Helping sulfur reach its potential

Alongside the world’s major oil and natural gas refineries, says Jonas Baltrusaitis, deposits of sulfur are growing larger and larger each year. One mountain of sulfur in Kazakhstan, he says, has even been photographed from space shuttles orbiting the earth.

Elemental sulfur today occurs chiefly as a by-product of the refining of petroleum and natural gas. By itself, sulfur is nonreactive, but as part of the compound sulfuric acid (H2SO4), it is a critical ingredient in nitrogen-based phosphate fertilizers that enrich the soil and enhance the growth of crops.

Baltrusaitis, an assistant professor of chemical and biomolecular engineering, wants to develop a sustainable method of processing sulfur into sulfuric acid that would “bridge the gap” between the unused mounds of sulfur and the demand for H2SO4 in fertilizers.

He is seeking to determine the optimal proportions of urea, sulfuric acid and water in fertilizers while achieving the nitrogen-to-sulfur ratio at which fertilizers work most efficiently. Urea is a nitrogen-based, water-soluble compound.

Fertilizers with lower crystallization temperatures work better in cold climates, while those that crystallize at higher temperatures are better suited for warmer climates. So Baltrusaitis also measures the temperatures at which phase changes from liquid to solid occur in various types of fertilizer.

The overall goal of his research is to develop and test fertilizers that improve crop yield and help meet global food demands, which he says are projected to rise 40 percent by 2030.

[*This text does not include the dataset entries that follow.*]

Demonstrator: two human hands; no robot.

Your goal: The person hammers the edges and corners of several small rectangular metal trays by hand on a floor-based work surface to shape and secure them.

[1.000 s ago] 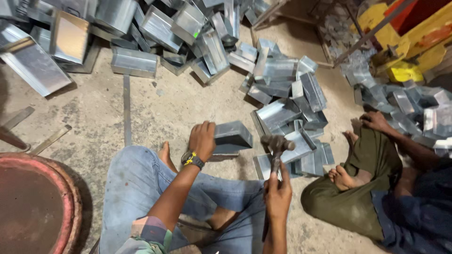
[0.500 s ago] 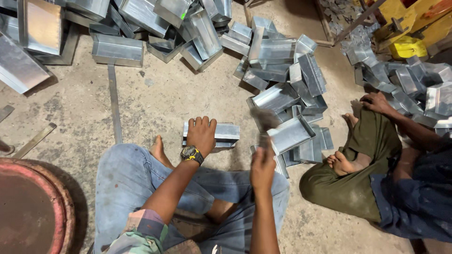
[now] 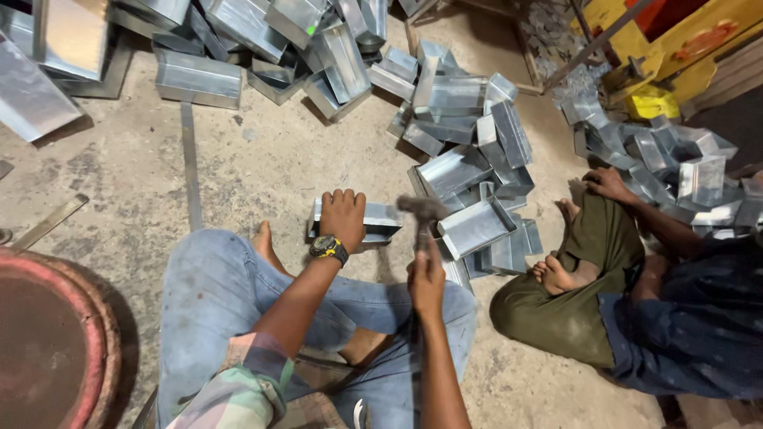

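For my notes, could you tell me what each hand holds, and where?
Right hand grips the hammer by its handle; left hand presses on the metal box.

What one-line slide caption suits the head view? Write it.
Left hand steadies a sheet-metal box on the concrete floor; right hand holds a hammer beside it.
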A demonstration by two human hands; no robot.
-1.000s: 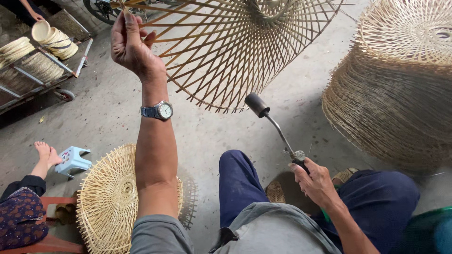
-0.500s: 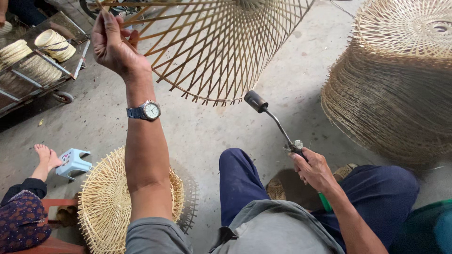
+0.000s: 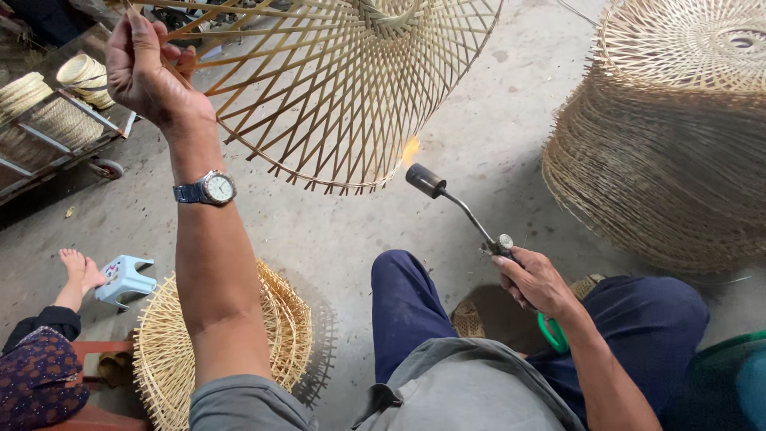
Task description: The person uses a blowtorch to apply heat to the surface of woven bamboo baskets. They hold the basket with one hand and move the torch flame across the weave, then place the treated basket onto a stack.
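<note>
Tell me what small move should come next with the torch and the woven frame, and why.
Probably turn the woven bamboo frame a little with the left hand, so the flame meets a fresh stretch of rim. The right hand aims the torch at one spot on the lower edge; lingering there could scorch the thin strips.

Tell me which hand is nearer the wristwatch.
Left. The wristwatch sits on the left wrist, just below the left hand gripping the woven bamboo frame. The right hand holds the torch, far off.
</note>
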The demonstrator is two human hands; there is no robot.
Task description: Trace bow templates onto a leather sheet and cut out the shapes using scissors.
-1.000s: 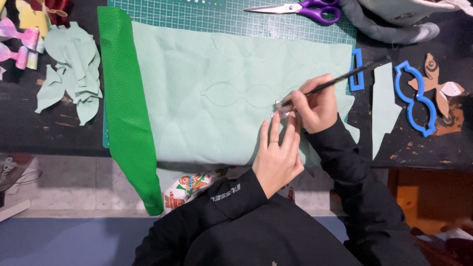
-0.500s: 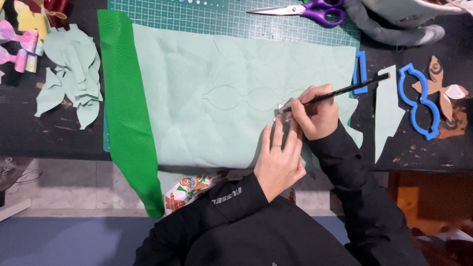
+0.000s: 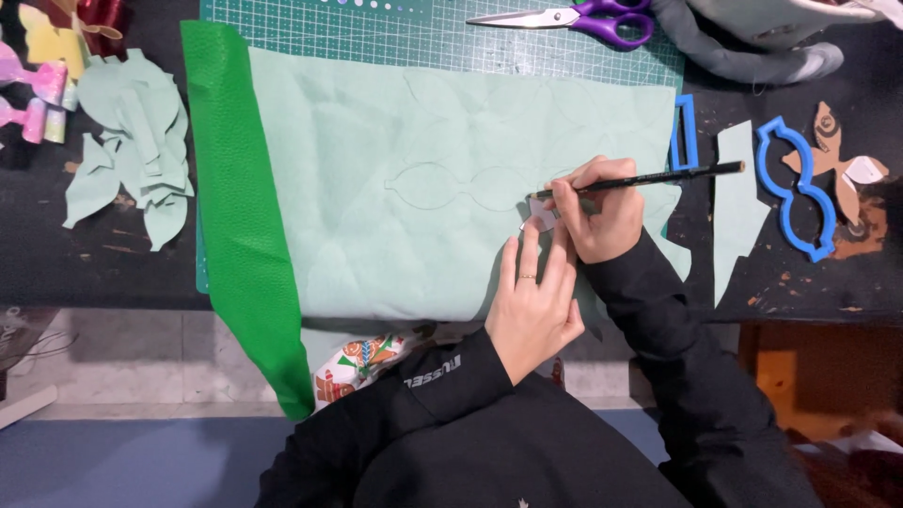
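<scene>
Right hand point(image 3: 602, 212) grip clenched on pencil point(image 3: 649, 178); left hand point(image 3: 531, 301) flat (released) beside; scissors point(image 3: 574, 19), blue template point(image 3: 798, 188) nearby

The small pale template piece point(image 3: 543, 214) lies mostly hidden under the fingers of the left hand point(image 3: 532, 306) and the right hand point(image 3: 602, 212). The black pencil's point(image 3: 649, 178) tip is too small to tell whether it touches the pale mint-green sheet point(image 3: 395, 235). The grey fabric bundle point(image 3: 752, 42) at the bench's far right corner is cut off by the picture's top edge, as are the colourful scraps point(image 3: 38, 66) at the far left corner.
</scene>
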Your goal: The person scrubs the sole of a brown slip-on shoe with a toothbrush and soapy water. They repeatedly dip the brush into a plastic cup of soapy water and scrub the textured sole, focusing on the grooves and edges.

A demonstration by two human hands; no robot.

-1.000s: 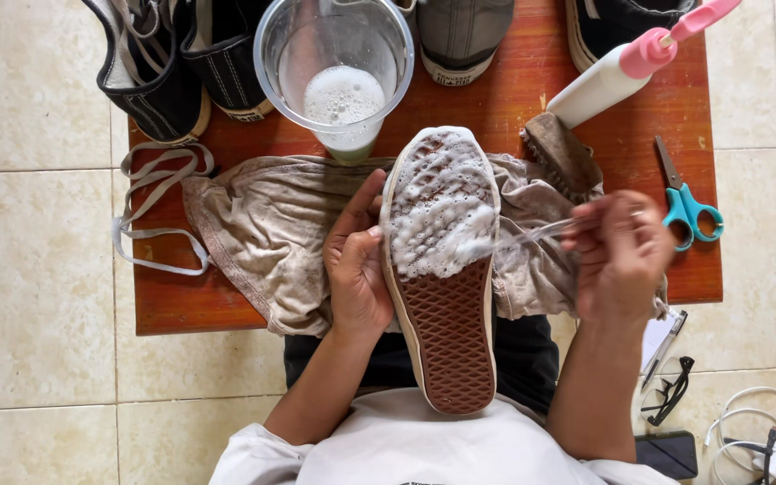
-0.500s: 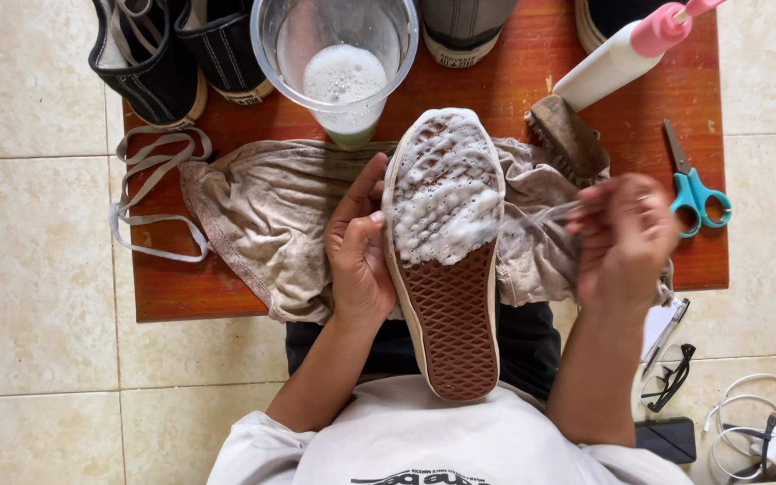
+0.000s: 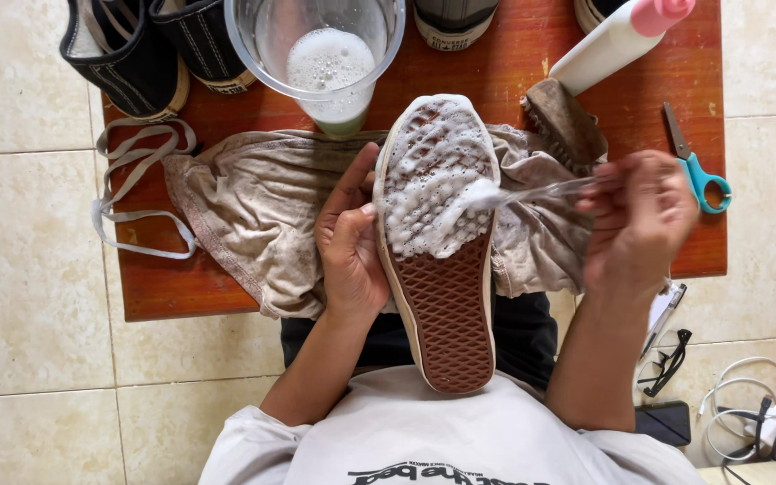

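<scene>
The foam now covers more of the shoe (image 3: 442, 242) sole than a second ago: it reaches from the toe down to about the middle, while the heel half shows bare brown waffle tread. The brush head has moved from the right edge of the sole to a point near its centre, so the scrubbing is advancing across the front half.

The left hand (image 3: 349, 242) is closed around the left edge of the shoe, thumb up along the rim, holding the sole face-up over the cloth (image 3: 253, 207) on the table (image 3: 181, 296). The right hand (image 3: 635, 220) is curled shut on the handle of a clear toothbrush (image 3: 532, 191); the bristle end rests in the foam. This hand is motion-blurred.

Beyond the toe stands a clear cup (image 3: 321, 54) with foamy liquid. A wooden brush (image 3: 568, 121), a bottle (image 3: 617, 40) and scissors (image 3: 693, 166) lie to the right.
</scene>
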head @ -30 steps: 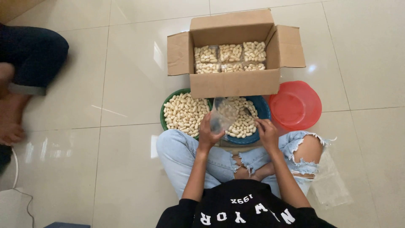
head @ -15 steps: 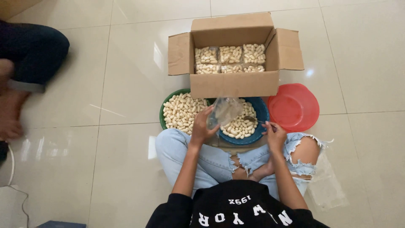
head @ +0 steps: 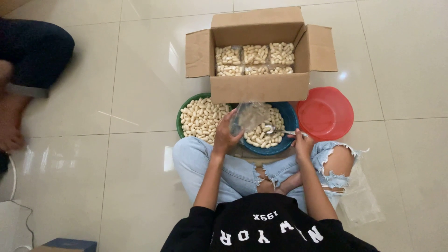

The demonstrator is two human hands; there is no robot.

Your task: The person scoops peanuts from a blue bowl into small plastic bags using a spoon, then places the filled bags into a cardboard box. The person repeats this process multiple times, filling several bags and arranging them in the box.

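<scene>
Tiled floor: hands grip bag (head: 248,116) (spoon (head: 284,132)).

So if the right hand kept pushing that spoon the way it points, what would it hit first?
Most likely the pale snack pieces in the blue bowl. The right hand holds the spoon aimed left across that bowl; beyond lies the clear bag, though depth is unclear.

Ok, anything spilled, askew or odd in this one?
Nothing stands out. The snacks stay inside the green bowl, the blue bowl and the cardboard box. The left hand holds a clear bag; the right hand holds a spoon.
</scene>
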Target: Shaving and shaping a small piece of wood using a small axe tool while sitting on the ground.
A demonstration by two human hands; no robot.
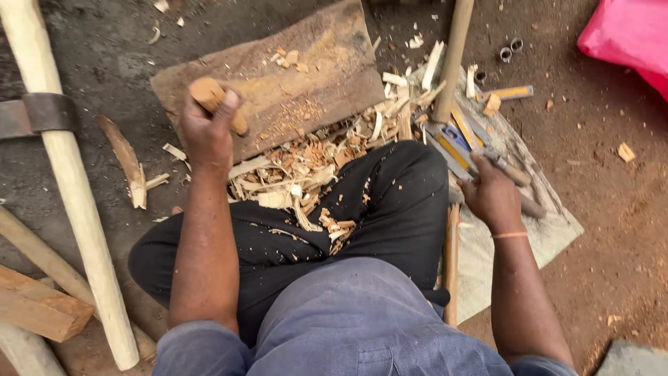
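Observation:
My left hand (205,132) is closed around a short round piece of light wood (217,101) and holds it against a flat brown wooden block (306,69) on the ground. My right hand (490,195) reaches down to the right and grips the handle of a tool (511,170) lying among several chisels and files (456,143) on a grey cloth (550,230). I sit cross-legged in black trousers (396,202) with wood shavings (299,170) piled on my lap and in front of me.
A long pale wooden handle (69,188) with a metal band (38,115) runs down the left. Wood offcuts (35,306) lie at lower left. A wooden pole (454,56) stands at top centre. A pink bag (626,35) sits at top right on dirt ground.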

Baltrusaitis recently published an article about his research for the American Chemical Society’s Journal of Sustainable Chemistry and Engineering. Titled “Liquid and Solid Compound Granulated Diurea Sulfate-Based Fertilizers for Sustainable Sulfur Source,” the article was coauthored with A.M. Sviklas and J. Galeckiene of the Kaunas University of Technology in Lithuania.

“Everything ties together”

Baltrusaitis conducts his research at what he calls the “nexus of energy and environment,” where many factors combine to affect the amount of food humans are able to grow on arable land.

For several reasons, he says, the amount of sulfur in soils worldwide is falling. Oceanic emissions of dimethyl sulfate—which eventually fall on land—are decreasing because of climate change and because of acidification caused by the oceans’ uptake of increasing amounts of man-made carbon dioxide emissions.

A second reason for the decline of sulfur content in soil is an irony: In an effort to curb acid rain, many countries have enacted regulations limiting sulfur content in gasoline and other fuels—thus decreasing the sulfur content in rain.

Meanwhile, an estimated 60 million tons of elemental sulfur each year are piling up next to petroleum and natural gas refineries as humans gradually exhaust deposits of low-sulfur-content oil and gas and begin to tap resources with higher amounts of sulfur.

These factors, says Baltrusaitis, make it imperative to process elemental sulfur into sulfuric acid that can be incorporated into nitrogen-based phosphate fertilizers that work in both cold and warm climates.

“Instead of returning sulfur to the environment, we’re depleting it and storing it,” he says. “I want to take sulfuric acid and scale it up and make fertilizer. My goal is to return sulfur to the environment in its reactive form, as sulfuric acid, so it can be absorbed by plants and increase the efficiency of soil in uptaking nutrients.

“The more efficient we can make this uptake process, the greater the crop yields we will have.”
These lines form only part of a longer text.